Clinical psychologist, Lyn Worsley, presented her fascinating session on “The resilience doughnut: the secret of strong kids” and, while she probably didn’t say anything terribly new, especially to a ballroom filled with teachers who already had solid backgrounds in early childhood education, the strength of her approach was the clear answer of “where to know?” that one could glean after having used her clever, simple analytical tool for gauging the resilience of a particular student. Wonderful!

Before we knew it, Cath and I were deep into our presentation on book raps, blogs, wikis and Circle Time. Our only hitch was that our computer connection, which had worked so perfectly in rehearsal, had been lost for the presentation. A tech person came in and got us back online most efficiently, but our live connection to the Wilfrid rap blog (on Edublogs) was no longer working. Luckily, our PowerPoint had lots of frame grabs from the site, and the links to the Departmental website and my school’s wiki pages were still viable, so we carried on regardless. We finished off with a reading of my Kinder students’ “Zebra with spots” fable of 2007, and a walk-through of selected pages from my school’s wiki pages. I hope our presentation has encouraged more schools to start dabbling in wikis and blogs.

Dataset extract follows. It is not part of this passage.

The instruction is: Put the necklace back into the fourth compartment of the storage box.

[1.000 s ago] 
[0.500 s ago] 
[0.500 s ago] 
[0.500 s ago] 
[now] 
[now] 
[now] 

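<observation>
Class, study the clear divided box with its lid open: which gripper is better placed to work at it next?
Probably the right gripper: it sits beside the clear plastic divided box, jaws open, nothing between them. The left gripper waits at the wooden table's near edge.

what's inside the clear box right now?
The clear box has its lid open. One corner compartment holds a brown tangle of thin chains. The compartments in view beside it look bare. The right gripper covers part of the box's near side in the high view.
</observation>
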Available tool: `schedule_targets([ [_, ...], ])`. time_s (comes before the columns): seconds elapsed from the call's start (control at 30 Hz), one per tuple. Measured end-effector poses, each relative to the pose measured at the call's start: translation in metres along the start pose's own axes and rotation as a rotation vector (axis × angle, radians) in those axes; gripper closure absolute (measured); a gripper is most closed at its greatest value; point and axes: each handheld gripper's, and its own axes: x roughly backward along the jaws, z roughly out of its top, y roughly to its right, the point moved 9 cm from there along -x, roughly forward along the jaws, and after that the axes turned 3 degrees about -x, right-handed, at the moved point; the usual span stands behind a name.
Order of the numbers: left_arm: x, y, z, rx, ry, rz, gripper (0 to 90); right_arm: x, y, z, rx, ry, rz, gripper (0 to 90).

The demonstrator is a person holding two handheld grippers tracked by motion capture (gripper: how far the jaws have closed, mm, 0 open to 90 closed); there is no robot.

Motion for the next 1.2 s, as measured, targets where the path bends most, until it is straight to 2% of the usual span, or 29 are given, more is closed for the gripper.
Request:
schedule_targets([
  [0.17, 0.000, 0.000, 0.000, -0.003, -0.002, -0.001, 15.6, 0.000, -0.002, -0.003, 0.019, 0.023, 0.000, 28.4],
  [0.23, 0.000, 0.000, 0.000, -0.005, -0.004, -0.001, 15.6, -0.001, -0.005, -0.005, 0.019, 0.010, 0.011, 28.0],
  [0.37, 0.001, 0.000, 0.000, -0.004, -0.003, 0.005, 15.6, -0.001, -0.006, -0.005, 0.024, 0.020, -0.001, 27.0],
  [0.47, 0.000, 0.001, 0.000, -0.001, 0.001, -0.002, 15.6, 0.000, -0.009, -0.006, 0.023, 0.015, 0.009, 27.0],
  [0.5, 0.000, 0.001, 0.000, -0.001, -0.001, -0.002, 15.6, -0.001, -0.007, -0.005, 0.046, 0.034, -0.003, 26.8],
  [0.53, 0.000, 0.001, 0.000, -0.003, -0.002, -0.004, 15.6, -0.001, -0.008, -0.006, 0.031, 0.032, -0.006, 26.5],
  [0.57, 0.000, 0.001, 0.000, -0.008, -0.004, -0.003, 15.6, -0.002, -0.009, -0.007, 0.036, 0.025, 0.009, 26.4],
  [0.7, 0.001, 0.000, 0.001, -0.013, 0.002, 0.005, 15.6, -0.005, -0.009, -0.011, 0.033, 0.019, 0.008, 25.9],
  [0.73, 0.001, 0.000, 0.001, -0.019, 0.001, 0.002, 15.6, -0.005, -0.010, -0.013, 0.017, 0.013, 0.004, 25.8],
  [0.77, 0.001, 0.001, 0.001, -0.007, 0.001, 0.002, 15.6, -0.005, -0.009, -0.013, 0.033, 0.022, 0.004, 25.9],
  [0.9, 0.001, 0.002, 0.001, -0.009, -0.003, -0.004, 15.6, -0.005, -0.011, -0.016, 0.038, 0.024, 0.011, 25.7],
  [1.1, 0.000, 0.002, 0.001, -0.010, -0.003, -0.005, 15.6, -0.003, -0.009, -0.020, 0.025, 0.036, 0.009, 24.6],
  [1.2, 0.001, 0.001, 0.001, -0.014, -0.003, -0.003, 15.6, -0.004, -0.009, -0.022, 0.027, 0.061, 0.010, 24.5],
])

It all seemed to go very well, but a highlight for me was that two attendees hung back at the end to (re)introduce themselves. It was none other than Warren and Kathy, two of my colleagues from my teachers college days! They’d noticed each other in the audience of my workshop session – I’m not sure at what point they realised that I was also from the same year – but morning tea turned out to be a mini-reunion of the Class of ’79 of the Guild Teachers College. We swapped anecdotes about the good ol’ days and pocket histories of our lives. It was the first time we’d seen each other since Graduation Day in 1980 – very exciting, and great to know that they are doing so well in their own teaching careers. (I can see a bigger reunion coming up in the next few months! I hope.)

Next up was Peter Gould, Manager, Mathematics at NSW DET – and one of the people I worked with on numerous occasions back in my Scan editor days. Peter’s keynote was “From ABC to 123: what counts in early numeracy” and – despite some frustrating glitches with the movie clip elements of his presentation – it was an invaluable reminder of the essential differences in the ways young children learn to be numerate as opposed to literate.

After lunch, I attended two more workshops, both of which (again) ably demonstrated the amazing array of teaching and learning strategies that interactive whiteboards are bringing to classrooms in the 21st century. I guess that’s the main thing I’m taking from this conference: that most of today’s students are already citizens of the digital world of Web 2.0. The sooner their teachers and parents play catch-up the better. Every presentation I went to was using IWBs as part of their presentation – even my presentation, and today was the first time I’d actually been able to use one! Knowing that a little knowledge is dangerous, I can’t wait to get my hands on an IWB as part of my school library’s facilities and let my imagination run wild. Or wilder.

This conference left its delegates with so much food for thought (and delicious food for the body – the Novotel, Brighton-le-Lands always does well in that regard), great ideas we can start using on Monday (first day back of Term Three), and some wonderful memories of networking with colleagues, old and new. Synthesising all the learning into our daily lives will take time, but I’m glad I gave up two days of my vacation to absorb it all. I’m also grateful for the very handsome, gold-embossed “Presenter” pens, which Cath and I received for doing our workshop.